The new year means nothing. Everyone talks about having a chance to start over and stuff, but it never made sense to me. It just means that I write different numbers down whenever I'm writing the date. That doesn't change things. It doesn't make my problems go away. Things aren't magically the way I want them to be. It doesn't fix friendships and relationships. It doesn't make these thoughts and memories leave my head.

I don't make new years resolutions because I make decisions to change things all year round. Whenever I need to fix something, get rid of something, start doing something, or whatever, I just do it.
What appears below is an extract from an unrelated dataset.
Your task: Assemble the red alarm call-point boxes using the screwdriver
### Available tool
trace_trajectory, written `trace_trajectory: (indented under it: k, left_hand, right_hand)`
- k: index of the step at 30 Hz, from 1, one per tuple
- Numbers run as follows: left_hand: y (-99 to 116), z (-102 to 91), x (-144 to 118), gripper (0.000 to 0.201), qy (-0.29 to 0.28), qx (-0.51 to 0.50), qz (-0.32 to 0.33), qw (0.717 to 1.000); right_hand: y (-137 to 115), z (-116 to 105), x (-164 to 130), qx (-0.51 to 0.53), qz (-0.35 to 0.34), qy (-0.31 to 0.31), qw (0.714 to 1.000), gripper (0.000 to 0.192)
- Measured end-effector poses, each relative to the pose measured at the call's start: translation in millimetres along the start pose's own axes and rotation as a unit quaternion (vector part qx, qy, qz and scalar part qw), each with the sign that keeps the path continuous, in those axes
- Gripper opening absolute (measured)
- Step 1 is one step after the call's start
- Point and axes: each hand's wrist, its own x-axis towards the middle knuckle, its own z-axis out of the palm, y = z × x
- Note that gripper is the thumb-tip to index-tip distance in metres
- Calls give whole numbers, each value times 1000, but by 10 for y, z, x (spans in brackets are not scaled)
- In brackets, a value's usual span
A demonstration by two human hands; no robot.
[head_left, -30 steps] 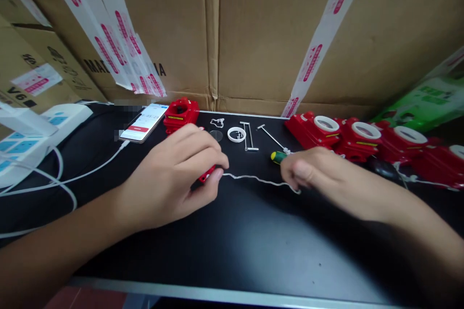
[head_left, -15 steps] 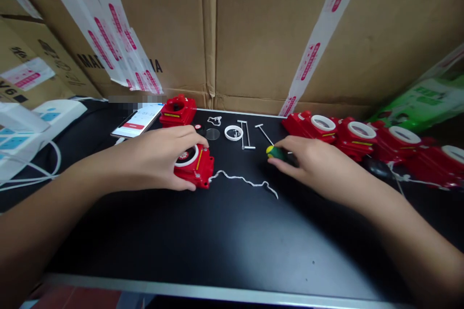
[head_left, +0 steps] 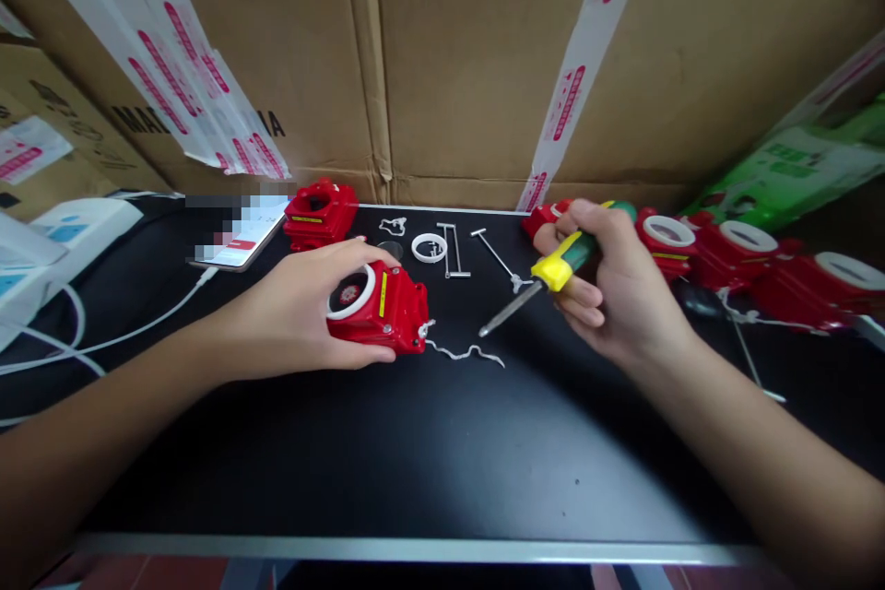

I don't wait for a new year to start. That just seems stupid to me.

There is no such thing as a new beginning. I can't go back and do things differently. I have to roll with whatever I have.

Now, if a new calendar year is enough to get people motivated to accomplish something, than awesome. I wont discourage them. But we all know that few people actually follow through with their new years resolutions.

On another note, I am looking forward to certain parts of 2011. As a whole, I have the sense that 2011 will be a pretty mundane year. I don't foresee many crazy awesome things happening. But I am looking forward to buying a car, going to college, and stuff like that. I also have this new knowledge of who I am, so I can be a much more confident and secure person.